** Opening Records for this task block **

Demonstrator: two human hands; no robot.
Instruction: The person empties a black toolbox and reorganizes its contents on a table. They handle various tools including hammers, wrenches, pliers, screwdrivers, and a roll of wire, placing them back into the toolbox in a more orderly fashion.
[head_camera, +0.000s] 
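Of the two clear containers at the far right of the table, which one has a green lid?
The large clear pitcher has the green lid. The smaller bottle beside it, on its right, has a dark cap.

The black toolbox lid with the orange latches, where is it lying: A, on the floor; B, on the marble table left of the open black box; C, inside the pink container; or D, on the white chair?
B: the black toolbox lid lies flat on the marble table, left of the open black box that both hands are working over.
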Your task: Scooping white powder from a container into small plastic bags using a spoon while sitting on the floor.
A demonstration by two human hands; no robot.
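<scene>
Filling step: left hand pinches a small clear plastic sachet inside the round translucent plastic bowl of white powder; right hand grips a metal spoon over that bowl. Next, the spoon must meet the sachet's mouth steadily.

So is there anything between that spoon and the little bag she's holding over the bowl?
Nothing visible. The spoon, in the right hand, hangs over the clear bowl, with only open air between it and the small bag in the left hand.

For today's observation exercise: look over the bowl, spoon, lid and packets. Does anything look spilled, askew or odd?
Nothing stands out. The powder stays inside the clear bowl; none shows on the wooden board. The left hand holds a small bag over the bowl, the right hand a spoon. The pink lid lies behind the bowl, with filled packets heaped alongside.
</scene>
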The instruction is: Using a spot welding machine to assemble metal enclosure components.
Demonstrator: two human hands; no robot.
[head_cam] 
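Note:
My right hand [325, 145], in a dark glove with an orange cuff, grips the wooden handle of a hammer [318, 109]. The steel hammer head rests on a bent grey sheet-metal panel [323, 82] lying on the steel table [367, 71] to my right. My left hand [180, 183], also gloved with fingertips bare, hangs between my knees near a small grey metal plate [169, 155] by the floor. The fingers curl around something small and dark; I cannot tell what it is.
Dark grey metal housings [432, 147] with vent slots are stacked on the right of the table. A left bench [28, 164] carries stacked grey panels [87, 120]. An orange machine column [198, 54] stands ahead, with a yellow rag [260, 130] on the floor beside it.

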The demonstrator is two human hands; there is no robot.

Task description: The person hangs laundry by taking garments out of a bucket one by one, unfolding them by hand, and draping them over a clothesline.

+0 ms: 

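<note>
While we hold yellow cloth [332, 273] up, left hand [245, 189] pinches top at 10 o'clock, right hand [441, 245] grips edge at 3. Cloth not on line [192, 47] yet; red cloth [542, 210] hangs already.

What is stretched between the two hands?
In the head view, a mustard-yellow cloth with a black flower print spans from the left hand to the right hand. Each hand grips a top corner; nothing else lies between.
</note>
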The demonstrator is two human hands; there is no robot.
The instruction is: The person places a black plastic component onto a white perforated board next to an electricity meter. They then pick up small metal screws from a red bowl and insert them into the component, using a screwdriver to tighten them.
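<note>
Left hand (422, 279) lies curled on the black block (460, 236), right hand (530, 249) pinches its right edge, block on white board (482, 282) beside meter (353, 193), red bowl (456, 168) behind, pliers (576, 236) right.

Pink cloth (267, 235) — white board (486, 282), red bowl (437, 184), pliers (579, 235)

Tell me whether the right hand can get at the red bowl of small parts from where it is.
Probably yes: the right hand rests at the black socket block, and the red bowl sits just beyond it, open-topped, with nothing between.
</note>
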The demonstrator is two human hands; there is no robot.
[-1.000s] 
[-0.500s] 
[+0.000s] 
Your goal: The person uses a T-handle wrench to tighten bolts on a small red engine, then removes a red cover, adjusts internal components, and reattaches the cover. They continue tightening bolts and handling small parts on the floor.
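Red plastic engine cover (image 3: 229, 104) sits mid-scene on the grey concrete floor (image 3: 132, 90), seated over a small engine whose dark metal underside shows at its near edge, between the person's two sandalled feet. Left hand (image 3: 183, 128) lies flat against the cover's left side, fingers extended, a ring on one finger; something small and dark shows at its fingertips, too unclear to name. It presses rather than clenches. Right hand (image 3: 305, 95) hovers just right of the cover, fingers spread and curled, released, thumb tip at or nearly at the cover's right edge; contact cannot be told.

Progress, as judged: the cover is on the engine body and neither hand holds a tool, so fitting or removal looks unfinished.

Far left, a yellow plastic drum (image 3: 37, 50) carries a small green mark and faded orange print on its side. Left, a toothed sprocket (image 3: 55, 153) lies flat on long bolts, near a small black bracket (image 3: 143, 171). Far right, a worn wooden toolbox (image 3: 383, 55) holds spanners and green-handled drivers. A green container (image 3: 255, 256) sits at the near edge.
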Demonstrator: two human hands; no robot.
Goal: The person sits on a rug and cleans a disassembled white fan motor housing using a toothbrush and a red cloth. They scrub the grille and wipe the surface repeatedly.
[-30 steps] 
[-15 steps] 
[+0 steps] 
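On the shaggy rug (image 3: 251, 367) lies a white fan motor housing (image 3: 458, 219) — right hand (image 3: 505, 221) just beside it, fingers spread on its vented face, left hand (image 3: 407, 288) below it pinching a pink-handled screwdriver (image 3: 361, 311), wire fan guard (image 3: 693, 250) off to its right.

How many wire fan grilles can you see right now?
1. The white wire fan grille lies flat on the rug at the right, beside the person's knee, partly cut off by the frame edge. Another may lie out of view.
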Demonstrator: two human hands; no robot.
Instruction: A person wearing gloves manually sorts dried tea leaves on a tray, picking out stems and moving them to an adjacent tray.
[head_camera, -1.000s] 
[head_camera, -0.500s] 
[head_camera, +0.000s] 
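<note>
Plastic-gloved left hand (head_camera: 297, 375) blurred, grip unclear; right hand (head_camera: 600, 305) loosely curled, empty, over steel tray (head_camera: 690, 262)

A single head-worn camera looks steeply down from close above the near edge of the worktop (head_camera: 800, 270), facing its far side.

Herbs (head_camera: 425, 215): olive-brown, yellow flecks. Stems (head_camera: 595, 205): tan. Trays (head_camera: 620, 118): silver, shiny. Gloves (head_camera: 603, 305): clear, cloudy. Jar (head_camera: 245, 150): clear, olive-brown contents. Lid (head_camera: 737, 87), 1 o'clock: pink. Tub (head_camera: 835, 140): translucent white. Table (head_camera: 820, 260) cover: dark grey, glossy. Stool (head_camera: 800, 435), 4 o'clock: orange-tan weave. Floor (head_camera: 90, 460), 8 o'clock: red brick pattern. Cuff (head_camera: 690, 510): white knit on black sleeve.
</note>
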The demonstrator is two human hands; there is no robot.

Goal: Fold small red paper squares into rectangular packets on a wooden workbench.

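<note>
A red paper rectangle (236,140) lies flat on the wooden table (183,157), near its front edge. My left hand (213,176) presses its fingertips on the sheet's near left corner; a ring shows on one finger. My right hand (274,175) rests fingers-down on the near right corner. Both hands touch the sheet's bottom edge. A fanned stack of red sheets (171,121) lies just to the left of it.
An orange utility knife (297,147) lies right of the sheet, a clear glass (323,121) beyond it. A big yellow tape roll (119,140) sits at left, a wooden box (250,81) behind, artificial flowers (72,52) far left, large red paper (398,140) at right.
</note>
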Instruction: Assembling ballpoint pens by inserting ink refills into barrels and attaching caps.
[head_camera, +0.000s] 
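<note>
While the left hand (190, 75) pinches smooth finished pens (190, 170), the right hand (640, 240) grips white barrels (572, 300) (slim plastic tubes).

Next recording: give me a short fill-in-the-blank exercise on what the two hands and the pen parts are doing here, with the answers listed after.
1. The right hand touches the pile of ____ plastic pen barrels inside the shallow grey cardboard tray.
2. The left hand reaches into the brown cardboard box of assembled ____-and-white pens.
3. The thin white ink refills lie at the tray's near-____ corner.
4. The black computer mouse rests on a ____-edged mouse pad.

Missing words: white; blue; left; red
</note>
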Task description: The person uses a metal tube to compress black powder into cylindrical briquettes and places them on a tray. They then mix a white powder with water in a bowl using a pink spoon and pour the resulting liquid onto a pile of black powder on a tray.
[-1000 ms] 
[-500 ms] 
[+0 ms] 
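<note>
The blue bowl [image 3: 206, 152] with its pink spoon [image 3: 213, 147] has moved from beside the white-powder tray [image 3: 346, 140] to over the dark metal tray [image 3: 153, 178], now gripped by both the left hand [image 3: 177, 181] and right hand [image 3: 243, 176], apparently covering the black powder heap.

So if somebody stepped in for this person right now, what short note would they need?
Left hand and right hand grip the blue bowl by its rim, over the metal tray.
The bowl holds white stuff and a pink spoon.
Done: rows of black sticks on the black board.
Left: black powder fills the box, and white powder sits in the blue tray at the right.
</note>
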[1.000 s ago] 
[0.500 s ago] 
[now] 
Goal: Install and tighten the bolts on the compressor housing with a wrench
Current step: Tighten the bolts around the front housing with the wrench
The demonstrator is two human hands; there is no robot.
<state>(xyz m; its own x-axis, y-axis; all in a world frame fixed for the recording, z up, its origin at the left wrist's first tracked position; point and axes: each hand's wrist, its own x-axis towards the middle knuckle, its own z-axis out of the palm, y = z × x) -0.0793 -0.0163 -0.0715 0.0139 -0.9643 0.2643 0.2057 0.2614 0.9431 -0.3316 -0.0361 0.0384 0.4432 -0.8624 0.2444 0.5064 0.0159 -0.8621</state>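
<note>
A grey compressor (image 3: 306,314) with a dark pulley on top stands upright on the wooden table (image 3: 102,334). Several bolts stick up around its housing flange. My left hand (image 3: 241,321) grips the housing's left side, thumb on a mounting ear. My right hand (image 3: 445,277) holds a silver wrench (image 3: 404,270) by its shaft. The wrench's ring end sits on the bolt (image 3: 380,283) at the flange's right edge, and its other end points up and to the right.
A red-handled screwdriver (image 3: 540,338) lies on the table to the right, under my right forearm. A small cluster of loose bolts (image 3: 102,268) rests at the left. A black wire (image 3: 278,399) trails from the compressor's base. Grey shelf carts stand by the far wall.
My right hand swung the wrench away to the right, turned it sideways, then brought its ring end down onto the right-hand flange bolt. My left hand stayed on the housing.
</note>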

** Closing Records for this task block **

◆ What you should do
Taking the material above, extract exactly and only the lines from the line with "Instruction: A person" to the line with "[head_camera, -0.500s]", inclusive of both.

◆ Response below
Instruction: A person wearing gloves manually sorts dried tea leaves on a tray, picking out stems and moving them to an adjacent tray.
[head_camera, -1.000s] 
[head_camera, -0.500s] 

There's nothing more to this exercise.